All this was simply a reflection of how important IP had become to the economies of the developed world. But since the late 20th Century, the route towards stricter enforcement of IP rights has hit some bumps, as important business interests have emerged that are not aligned with the content industries: Google, Facebook, Amazon, even Microsoft and Apple, have tended to be against further strengthening of copyright. As a result, the SOPA and PIPA bills were withdrawn from Congress in 2012. And ACTA failed too, when the European parliament voted it down.

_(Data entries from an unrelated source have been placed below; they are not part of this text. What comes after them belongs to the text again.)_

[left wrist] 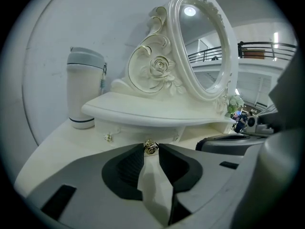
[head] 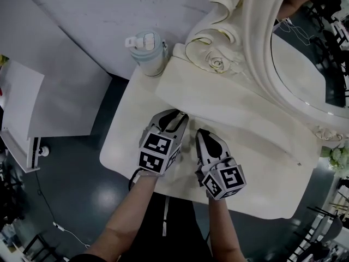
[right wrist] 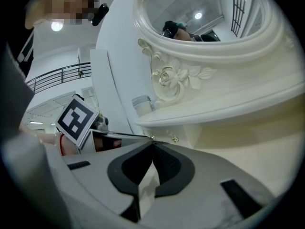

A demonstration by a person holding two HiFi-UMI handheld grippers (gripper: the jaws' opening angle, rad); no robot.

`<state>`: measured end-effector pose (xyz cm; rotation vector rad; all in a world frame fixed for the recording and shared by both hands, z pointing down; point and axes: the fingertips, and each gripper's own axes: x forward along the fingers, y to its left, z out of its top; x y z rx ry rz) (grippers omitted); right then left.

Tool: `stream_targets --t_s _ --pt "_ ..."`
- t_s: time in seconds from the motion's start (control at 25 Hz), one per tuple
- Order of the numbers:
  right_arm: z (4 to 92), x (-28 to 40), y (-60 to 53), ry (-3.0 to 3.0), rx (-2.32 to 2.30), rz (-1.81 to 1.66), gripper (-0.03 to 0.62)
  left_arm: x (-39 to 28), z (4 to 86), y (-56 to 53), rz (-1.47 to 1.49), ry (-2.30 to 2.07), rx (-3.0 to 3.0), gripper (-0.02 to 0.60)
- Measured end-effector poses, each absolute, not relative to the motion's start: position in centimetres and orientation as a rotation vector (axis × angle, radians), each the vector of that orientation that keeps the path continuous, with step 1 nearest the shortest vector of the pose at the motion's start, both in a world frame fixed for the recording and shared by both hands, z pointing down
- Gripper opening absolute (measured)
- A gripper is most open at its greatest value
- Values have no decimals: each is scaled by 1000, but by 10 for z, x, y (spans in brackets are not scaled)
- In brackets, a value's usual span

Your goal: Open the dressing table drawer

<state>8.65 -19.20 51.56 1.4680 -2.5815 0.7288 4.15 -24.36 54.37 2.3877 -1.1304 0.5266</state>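
The cream dressing table carries a raised shelf, and the drawer front sits under that shelf. A small gold drawer knob lies between the tips of my left gripper, whose jaws press on it from both sides. In the head view the left gripper reaches under the shelf's edge, which hides the drawer. My right gripper rests just to its right over the tabletop. In its own view the right gripper has its tips together with nothing between them.
A pale lidded tumbler stands at the table's back left corner, left of the carved oval mirror. Two more small knobs dot the drawer fronts. White flowers sit at the right end. A white panel stands left of the table.
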Motion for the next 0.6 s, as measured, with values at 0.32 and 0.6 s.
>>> stream_targets --t_s 0.32,0.6 --pt "518 91 -185 -2569 1484 735 6 41 543 -238 516 -1127 2374 101" --pt "516 88 -181 -2577 1483 729 6 38 544 -229 515 -1112 2361 101"
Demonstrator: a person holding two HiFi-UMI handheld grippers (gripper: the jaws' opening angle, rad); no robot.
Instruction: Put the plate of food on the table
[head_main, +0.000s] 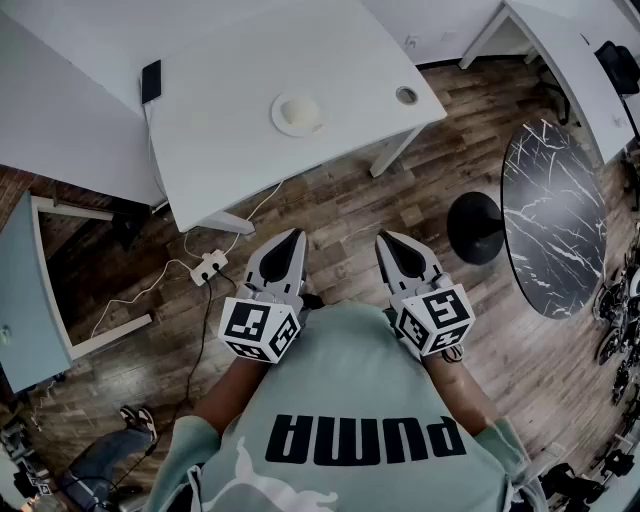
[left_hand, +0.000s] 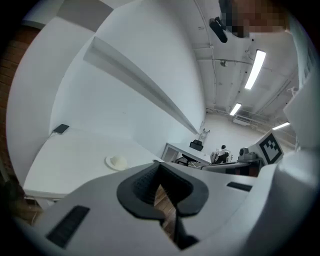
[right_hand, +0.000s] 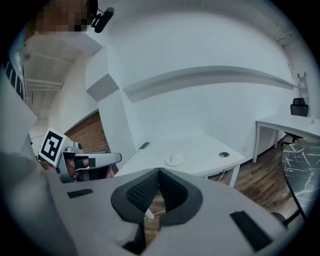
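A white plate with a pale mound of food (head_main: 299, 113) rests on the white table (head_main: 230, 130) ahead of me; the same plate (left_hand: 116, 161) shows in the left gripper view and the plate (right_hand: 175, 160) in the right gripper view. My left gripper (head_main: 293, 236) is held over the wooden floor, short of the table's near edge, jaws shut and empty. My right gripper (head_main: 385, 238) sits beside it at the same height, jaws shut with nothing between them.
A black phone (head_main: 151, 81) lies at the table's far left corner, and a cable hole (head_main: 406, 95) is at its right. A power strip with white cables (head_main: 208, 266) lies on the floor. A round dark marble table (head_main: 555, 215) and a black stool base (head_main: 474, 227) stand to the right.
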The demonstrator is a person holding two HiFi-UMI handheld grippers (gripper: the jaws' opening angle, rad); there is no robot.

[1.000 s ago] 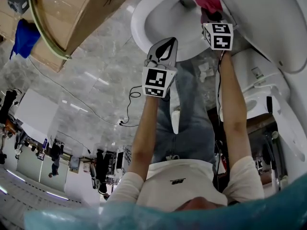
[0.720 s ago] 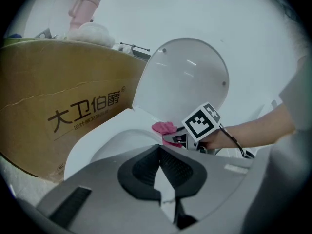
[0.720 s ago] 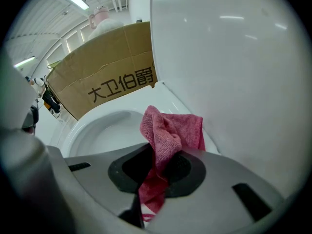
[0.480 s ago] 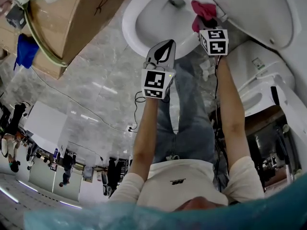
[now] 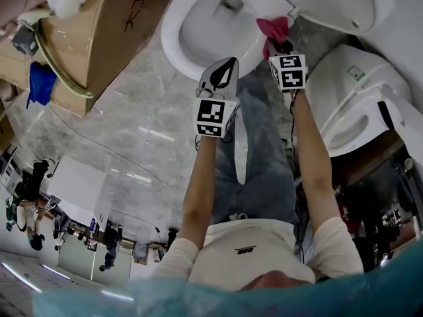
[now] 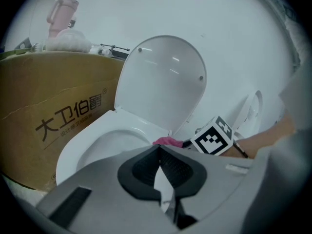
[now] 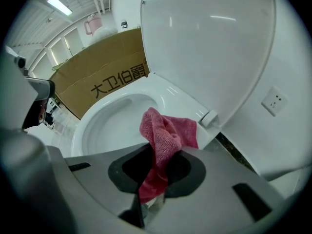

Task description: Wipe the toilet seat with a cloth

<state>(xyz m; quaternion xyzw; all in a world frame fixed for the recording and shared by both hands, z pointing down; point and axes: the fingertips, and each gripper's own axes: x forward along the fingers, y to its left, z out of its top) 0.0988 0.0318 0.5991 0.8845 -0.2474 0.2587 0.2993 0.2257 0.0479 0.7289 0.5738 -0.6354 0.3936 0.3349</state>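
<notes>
The right tool (image 7: 155,179) is clamped on a pink cloth (image 7: 163,135), whose bunched free end stands up ahead of the jaws. In the right gripper view the cloth lies over the rear of the toilet seat (image 7: 97,113), beside the hinge at centre right, under the raised lid (image 7: 209,48). I cannot tell whether it touches. From there the seat ring runs away toward the left of the frame, so I judge the wipe must sweep that way. In the head view the left tool (image 5: 221,74) sits nearer the person, below the bowl's front edge, jaws together and empty; the right tool is the nearer one.
</notes>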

Notably, the votes for that defeat came largely from the new EU nations of the former Eastern Bloc and younger Western MEPs—in other words, from constituencies more favorably inclined towards the Internet, and its possibilities of vast and easy dissemination.

As a copyright historian, what would you say to the U.S. Congress as it approaches a digital overhaul of copyright?
First, do not be misled by the historical precedent of copyright, which was created to defend the rights of independent authors. Authors are inspired to be creative by many more motives than just royalties—so do not fixate on the profit motive alone. And remember that the publishing industry flourished in the U.S. when copyright was short and only partly enforced. We don't need to go back to the 14-year terms of 1790, but cutting current terms in half would be good start. Looking forward, a system of universal licensing, coupled to a workable micropayment mechanism, is probably the best way of reconciling authors' and rights owners' justifiable desire to be rewarded with the audience’s clamor for access. Setting the legal parameters for that to emerge and flourish would be a big step forward.